Wednesday, February 10, 2010

All Your Fault


Neville Angove

 Have been having an argument with the NSW Health Care Complaints Commission. This brought to mind a comment made late 2009 on TV by a spokesman for the NSW Department of Health, Dr Ian Smyth. He said something typical of doctors and civil servants, about a report that about 400 hospital patients in NSW were dying from golden staph infections each year (this is less than a third of the number calculated for hospital acquired golden staph infections, and golden staph deaths account for only 25% of deaths due to hospital acquired infections).

He said that these deaths were a minor matter.

If the NSW Commissioner of Police said that the deaths in custody of 400 people per year, regardless of their medical state when arrested, was a "minor matter", than he would face certain charges.

But doctors are immune. And the civil service employees control their own destinies (they write the rules, decide what rules will be enforced, and then report on how well they are doing their jobs). This point was sorta highlighted by cardboard cutout, NSW Premier Keneally, about laying the blame for an expensive stuffup in the new public transport fare system. She said the persons responsible would be found and punished.

THIS I GOTTA SEE!!!!!!!!!!!!

Typically, instead of highly-paid civil servants finding the mistakes, it was consumers who found the mistakes. I wonder who will be paying at least the cost of reprinting the faulty brochures?

Tuesday, February 9, 2010

My Own Ignorance


Neville Angove

 I really should have read the manual first.

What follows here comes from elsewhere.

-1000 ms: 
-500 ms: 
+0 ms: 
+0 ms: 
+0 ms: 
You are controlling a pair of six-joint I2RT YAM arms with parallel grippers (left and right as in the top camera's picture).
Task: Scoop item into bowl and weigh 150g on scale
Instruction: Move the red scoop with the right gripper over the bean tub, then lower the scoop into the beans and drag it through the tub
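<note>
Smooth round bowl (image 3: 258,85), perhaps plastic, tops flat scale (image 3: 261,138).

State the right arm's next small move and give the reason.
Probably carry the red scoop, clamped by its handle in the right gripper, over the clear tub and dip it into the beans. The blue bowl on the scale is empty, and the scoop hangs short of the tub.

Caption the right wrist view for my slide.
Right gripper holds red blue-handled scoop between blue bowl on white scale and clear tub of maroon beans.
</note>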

I saw the film, "Law Abiding Citizen", yesterday. At his first court appearance, the protagonist (Butler) seems to go over the top by claiming that the judge "...took it in the arse...." This was not needed at this time in the plot. But at the movie's end, it was obvious why it was inserted by the director (no pun intended). It reinforced the director's argument that no matter how hard we tried to abide by the rules, those who claim to live by the rules will change them to win, effectively giving all of us it "...in the arse...."

Since I am a victim of this behaviour by the public servants of New South Wales and its Health Department, I do feel some sympathy. It is hard to struggle against people who only care to retain power and avoid responsibility, and who do this by changing the rules to make sure no one else has any power to even suggest that some of these servants of the public are avoiding responsibility.

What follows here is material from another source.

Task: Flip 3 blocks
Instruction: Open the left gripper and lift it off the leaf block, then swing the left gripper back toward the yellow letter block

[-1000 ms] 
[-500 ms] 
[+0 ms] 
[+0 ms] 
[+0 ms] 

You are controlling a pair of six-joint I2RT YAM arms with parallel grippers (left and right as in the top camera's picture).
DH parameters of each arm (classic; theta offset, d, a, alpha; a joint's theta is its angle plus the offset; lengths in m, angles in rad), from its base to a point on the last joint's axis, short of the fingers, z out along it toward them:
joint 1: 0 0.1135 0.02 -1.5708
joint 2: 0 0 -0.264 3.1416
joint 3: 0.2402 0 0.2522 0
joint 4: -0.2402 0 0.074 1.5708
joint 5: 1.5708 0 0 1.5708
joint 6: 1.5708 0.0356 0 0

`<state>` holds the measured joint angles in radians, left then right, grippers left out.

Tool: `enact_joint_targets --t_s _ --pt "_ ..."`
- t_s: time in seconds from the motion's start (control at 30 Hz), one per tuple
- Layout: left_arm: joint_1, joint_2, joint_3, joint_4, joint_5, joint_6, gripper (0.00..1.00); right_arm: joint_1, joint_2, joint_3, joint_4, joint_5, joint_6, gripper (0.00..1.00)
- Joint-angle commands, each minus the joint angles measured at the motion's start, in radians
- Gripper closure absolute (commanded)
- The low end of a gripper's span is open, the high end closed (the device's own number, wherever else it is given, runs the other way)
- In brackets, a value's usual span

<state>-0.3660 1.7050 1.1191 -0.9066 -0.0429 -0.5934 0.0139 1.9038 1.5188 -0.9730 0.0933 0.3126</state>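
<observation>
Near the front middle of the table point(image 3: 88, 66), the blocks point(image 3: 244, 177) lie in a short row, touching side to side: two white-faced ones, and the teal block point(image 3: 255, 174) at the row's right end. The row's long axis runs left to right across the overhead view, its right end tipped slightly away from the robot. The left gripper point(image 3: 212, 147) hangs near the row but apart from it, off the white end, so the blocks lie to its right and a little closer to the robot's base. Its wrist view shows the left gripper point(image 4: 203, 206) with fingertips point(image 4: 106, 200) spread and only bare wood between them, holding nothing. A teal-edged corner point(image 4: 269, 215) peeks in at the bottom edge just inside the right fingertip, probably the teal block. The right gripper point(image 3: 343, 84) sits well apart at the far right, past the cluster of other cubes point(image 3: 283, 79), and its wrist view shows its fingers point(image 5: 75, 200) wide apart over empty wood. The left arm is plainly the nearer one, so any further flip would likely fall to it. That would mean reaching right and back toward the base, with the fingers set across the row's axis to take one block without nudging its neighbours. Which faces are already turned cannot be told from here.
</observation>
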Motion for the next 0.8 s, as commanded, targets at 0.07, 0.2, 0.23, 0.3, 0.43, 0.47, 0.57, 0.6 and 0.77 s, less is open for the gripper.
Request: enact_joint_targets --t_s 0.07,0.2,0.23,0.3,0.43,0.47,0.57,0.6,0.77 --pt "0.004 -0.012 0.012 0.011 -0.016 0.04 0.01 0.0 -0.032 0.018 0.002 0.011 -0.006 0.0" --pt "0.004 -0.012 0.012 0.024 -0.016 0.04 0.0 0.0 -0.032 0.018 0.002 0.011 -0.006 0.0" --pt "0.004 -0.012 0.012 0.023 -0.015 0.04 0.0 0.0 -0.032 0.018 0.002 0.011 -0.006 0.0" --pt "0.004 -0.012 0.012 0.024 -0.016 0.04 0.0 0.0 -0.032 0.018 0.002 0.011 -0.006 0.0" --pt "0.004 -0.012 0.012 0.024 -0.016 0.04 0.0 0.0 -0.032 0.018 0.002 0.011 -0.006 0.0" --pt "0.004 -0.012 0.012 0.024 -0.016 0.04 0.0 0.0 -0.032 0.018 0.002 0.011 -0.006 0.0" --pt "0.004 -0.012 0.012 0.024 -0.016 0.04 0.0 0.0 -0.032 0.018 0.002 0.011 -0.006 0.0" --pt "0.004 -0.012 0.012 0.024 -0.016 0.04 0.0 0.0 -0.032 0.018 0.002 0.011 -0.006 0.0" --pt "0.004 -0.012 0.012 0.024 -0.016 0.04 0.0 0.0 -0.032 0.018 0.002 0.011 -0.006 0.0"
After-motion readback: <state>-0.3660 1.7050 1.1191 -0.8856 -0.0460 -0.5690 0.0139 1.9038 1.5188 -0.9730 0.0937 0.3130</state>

At the moment, government in Australia is determined by whatever faction of the public servants is the most persuasive. The politicians can play their games, but the public servants control the information flow to and from the politicians, determine what policies will be implemented, and self-assess how well they implement these policies. Even a hunk of the media is subservient to the wishes of the public servants, if it wishes to receive government advertising. The Fairfax media is a prime example, always pushing the public service viewpoint and criticising the politicians. Murdoch's media, in the other hand, criticises anything according to its news value.

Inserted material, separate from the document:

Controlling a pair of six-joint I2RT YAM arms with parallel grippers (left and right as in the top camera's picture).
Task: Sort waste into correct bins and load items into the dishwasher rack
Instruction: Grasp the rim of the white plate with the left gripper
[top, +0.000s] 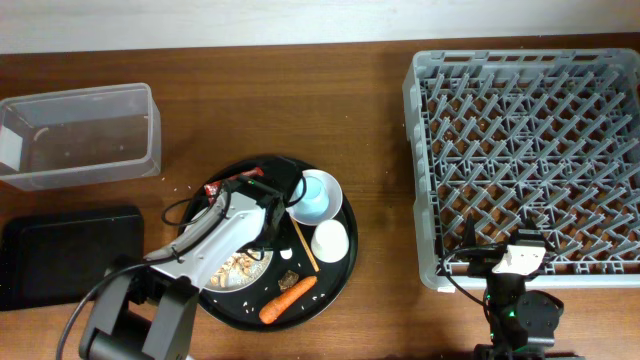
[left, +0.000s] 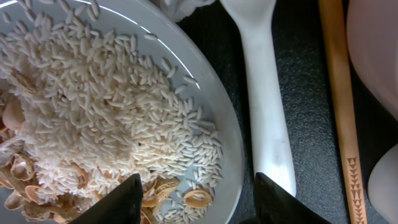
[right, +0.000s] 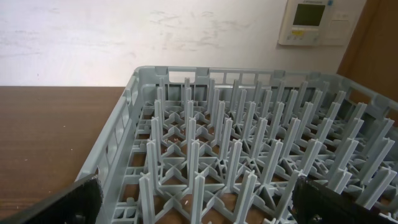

You would think that the avoidable deaths of between 5,000 and 30,000 hospital patients a year because of negligent hygiene would generate some attention. It doesn't.
It does get much of the supporting medical literature censored, though. The fact that most of those in the medical profession tend to be scientific and statistical illiterates does not help. Then, since medical professionals believe they are gods, they can't be taught, can they?

In any event, junior members of the medical profession cannot take their seniors to task over their negligence, not if they want careers. And the senior members can't take junior members to task over hygiene negligence, since they have been involved in covering up negligence cases for their whole careers.